Shares in WH Smith were a 'buy' for the Sunday Times' Inside the City column.
As many rival high street brands crash and burn the stationer-newsagent-bookshop has increased shop numbers 12% to more than 600 since the financial crisis, in the same time revenue have shrunk 37% to £610, but profits have surged 41% to £62m, helped by trimmed costs, subletting to the Post Office and letting the carpet become infamously threadbare as management have carefully rebalanced to focus on the 'travel' business, which runs outlets in airports and railway stations.
With 839 shops at last count, of which 286 are joint venture and franchises, Travel is more profitable than the high street business fourfold by selling space. The aim is to win more oversea airport units and provincial UK train stations where a coffee shop can be included in the mix. "All of this should help WH Smith to close the valuation gap with its nearest rival, the travel food business SSP, and continue its strong record of paying back surplus cash to shareholders," the column says.
The Scottish Mortgage Investment Trust was a 'buy' for Questor in the Sunday Telegraph. While Britain and its benchmark stock market index does not offer investors one of the ginormous digital platform companies like Facebook or Google that has helped the S&P 500
rocket almost two thirds higher in the past five years. Scottish Mortgage offers UK investors access to the best of global technology, which has climbed into the FTSE 100 itself not long ago.

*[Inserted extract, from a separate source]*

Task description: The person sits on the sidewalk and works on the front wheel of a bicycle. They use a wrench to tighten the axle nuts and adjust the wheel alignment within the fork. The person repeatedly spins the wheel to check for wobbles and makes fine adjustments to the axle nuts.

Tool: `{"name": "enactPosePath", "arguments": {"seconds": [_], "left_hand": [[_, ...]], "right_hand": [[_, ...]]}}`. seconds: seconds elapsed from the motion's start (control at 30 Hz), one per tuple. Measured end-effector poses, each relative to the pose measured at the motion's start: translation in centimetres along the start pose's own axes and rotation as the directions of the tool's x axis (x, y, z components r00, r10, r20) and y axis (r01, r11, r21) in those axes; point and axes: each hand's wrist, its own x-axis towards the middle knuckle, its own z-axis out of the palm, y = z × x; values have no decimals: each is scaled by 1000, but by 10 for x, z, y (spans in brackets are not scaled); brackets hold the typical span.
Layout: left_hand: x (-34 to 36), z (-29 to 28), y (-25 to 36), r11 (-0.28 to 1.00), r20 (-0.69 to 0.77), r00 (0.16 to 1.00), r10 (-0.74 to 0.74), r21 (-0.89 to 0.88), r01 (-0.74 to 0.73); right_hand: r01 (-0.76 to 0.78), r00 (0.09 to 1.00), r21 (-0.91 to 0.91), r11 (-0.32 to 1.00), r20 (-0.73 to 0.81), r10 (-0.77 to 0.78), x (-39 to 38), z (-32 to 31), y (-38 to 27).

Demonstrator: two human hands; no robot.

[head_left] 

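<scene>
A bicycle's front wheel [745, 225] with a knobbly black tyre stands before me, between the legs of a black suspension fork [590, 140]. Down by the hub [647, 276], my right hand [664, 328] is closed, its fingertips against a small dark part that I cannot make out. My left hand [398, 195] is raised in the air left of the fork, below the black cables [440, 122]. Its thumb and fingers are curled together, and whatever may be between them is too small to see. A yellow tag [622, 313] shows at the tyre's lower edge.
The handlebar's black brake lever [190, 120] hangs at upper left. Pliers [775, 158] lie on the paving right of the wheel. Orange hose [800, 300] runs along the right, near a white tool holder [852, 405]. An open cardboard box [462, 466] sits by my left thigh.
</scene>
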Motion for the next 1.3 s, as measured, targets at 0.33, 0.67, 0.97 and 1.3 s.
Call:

The trust's market cap of £6.6bn belies its dour-sounding name, which these days is a misnomer as there are limited links to Scotland or mortgages in the portfolio. Scottish Mortgage is managed by Edinburgh-based fund manager Baille Gifford. Instead, almost half of the portfolio's assets are based in North America, which has helped deliver a total return for investors of 223% over the five years to last September, compared with 102% for the FTSE All-World index. Scottish Mortgage has a premium portfolio and is a useful way to invest in fast growthing, global assets rather than waiting around for Britain to grow its own Google.
Arix Bioscience shares
were tipped by Midas in the Mail on Sunday. Arix, which is chaired by former Amgen finance chief Jonathan Peacock, floated on London's main market just over a year ago at 207p with the mission of backing biotech firms that have been spun out of universities, bringing a portfolio of five initial investments. Each of these five is focused on different conditions and each is at a different stage in its development, with all of them having an Arix director on their board.

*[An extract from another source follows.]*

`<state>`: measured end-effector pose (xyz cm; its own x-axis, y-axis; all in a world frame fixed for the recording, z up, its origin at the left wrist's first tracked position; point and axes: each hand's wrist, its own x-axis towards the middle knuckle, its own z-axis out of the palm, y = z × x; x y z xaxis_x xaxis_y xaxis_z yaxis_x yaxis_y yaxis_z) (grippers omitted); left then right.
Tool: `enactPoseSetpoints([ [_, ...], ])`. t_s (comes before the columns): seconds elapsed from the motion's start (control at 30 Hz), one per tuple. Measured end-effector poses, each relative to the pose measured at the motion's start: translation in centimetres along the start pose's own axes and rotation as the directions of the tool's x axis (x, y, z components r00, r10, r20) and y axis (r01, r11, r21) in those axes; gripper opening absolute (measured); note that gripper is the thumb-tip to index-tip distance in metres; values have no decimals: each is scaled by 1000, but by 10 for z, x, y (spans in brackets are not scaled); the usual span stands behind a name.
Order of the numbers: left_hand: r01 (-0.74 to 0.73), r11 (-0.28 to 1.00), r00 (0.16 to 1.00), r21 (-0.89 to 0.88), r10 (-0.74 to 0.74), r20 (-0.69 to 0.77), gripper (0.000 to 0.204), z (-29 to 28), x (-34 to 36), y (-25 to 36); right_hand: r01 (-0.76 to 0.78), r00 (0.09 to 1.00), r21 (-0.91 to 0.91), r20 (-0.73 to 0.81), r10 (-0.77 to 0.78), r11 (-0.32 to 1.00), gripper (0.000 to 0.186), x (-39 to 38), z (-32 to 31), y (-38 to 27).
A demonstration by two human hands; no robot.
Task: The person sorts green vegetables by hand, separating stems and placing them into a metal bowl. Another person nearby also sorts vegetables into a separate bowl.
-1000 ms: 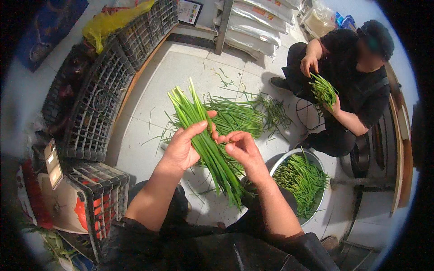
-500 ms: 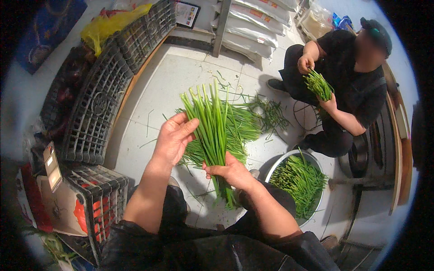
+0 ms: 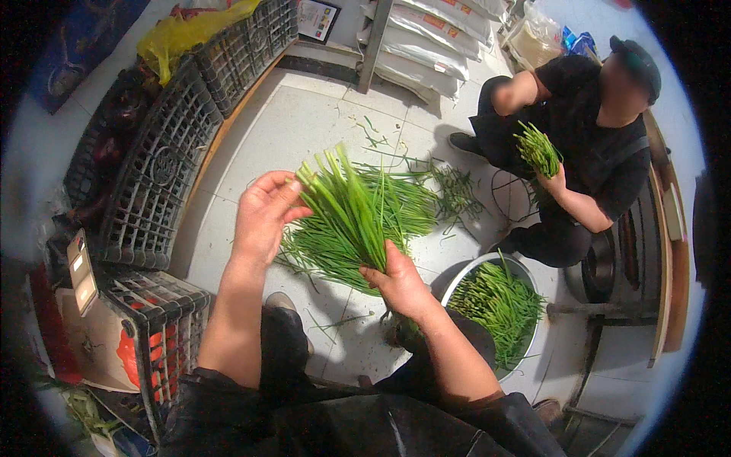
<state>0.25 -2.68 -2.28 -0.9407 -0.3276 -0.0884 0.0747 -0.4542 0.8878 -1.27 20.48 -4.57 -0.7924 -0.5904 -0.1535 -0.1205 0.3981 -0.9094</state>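
At two o'clock, a co-worker [image 3: 594, 114], now with one hand drawn clear of a small green bunch [image 3: 537, 148]. Lying loose around the centre, a pile of chives [image 3: 415, 206]. At four o'clock, a round basin [image 3: 528, 276] heaped with greens [image 3: 499, 312], unchanged. Above the pile, fanned and tipped further toward eleven than half a second ago, a bunch of chives [image 3: 346, 209]. Gripping its leaves at five o'clock with the right hand [image 3: 397, 282], fingers curled around. Pinching outer stem ends between thumb and fingers of the left hand [image 3: 263, 217] at nine, previously loose beside the stems.

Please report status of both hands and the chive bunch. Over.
Right hand gripping chive bunch; left hand at its pale ends. More chives on floor below. Nothing visible blocking either hand.
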Motion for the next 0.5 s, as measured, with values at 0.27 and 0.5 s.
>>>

Arix has agreed strategic partnerships with a quartet of major drug groups - Hong Kong-listed Fosun, Japan's Takeda, France's Ipsen and Brussels-based UCB. These larger partners are invested in Arix equity and invest in the portfolio businesses alongside Arix, with the intention of potentially acquiring them in the future. One of the portfolio companies, Autolus recently floated on New York's Nasdaq, while another, Iterum Therapeutics, has just submitted its application to float too, with analysts suggesting it could be valued at more than £400m, giving Arix's share a value of at least £35m.